> _Required action_: Only the count is wanted here: how many lines of the entries hold the string "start"?

> _Input material_:

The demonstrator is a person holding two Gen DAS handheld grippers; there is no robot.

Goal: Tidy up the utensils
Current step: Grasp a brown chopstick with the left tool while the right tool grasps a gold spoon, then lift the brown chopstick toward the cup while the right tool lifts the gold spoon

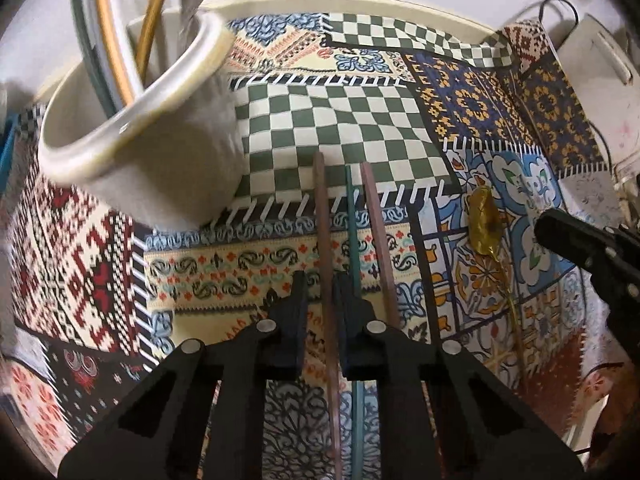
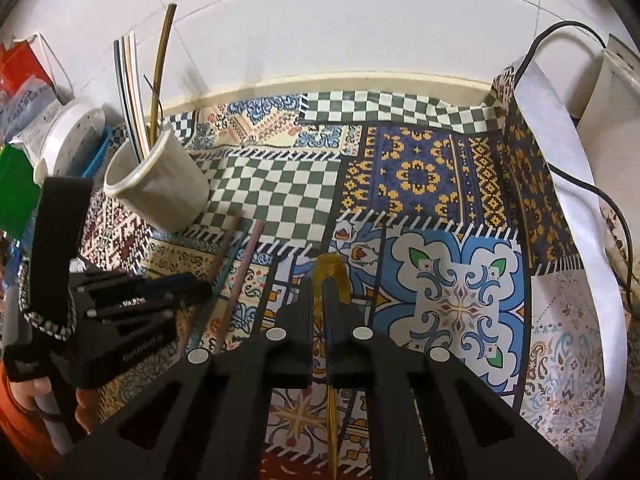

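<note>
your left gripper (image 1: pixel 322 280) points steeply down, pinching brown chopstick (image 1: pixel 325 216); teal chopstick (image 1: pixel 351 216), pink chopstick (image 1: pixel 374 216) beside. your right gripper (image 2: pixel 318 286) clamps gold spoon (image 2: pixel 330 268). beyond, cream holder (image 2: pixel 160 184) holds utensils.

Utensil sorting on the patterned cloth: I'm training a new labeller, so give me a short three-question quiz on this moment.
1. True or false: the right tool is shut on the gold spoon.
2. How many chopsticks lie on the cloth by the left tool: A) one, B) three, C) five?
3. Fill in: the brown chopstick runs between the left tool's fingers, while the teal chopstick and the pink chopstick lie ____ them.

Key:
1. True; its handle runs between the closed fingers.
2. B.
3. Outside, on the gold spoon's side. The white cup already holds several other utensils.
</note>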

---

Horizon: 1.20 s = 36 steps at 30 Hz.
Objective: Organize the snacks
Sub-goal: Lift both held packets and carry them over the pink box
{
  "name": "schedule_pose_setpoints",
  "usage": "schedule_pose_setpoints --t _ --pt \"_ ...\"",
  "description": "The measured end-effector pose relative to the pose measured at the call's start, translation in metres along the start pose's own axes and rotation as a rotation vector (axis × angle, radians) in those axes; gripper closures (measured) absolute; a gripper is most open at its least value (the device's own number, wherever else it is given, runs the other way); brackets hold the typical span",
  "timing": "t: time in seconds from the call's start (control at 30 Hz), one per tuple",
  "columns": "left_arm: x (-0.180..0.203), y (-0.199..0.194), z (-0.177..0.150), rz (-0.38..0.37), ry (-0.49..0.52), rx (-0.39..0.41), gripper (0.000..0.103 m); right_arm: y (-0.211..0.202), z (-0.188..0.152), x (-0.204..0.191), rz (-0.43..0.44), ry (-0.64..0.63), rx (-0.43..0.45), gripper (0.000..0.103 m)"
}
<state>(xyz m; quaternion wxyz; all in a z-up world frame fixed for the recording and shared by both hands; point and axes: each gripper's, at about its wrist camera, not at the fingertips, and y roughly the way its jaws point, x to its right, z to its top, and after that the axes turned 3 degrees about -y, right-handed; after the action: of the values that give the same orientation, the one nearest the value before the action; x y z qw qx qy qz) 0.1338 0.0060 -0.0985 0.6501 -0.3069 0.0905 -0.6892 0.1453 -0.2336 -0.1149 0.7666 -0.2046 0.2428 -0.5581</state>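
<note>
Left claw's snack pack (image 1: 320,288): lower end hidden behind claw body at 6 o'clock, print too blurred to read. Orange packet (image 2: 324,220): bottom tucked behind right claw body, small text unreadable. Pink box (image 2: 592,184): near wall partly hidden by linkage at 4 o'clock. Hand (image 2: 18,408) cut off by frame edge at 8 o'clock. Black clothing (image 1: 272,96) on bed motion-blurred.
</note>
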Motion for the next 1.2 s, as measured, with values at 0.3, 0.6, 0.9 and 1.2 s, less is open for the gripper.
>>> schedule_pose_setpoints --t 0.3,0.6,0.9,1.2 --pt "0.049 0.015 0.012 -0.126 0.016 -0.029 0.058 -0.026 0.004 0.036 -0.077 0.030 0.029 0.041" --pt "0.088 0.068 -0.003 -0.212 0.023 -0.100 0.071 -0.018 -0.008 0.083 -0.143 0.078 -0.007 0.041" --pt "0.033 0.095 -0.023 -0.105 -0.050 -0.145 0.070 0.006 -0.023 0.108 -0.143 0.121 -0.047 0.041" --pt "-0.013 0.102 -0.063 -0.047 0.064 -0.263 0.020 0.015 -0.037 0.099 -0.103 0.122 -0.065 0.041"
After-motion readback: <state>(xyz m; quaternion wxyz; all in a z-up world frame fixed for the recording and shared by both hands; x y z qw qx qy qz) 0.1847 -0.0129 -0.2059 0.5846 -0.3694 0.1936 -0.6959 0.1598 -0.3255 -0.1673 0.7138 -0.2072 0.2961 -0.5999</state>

> _Answer area_: 2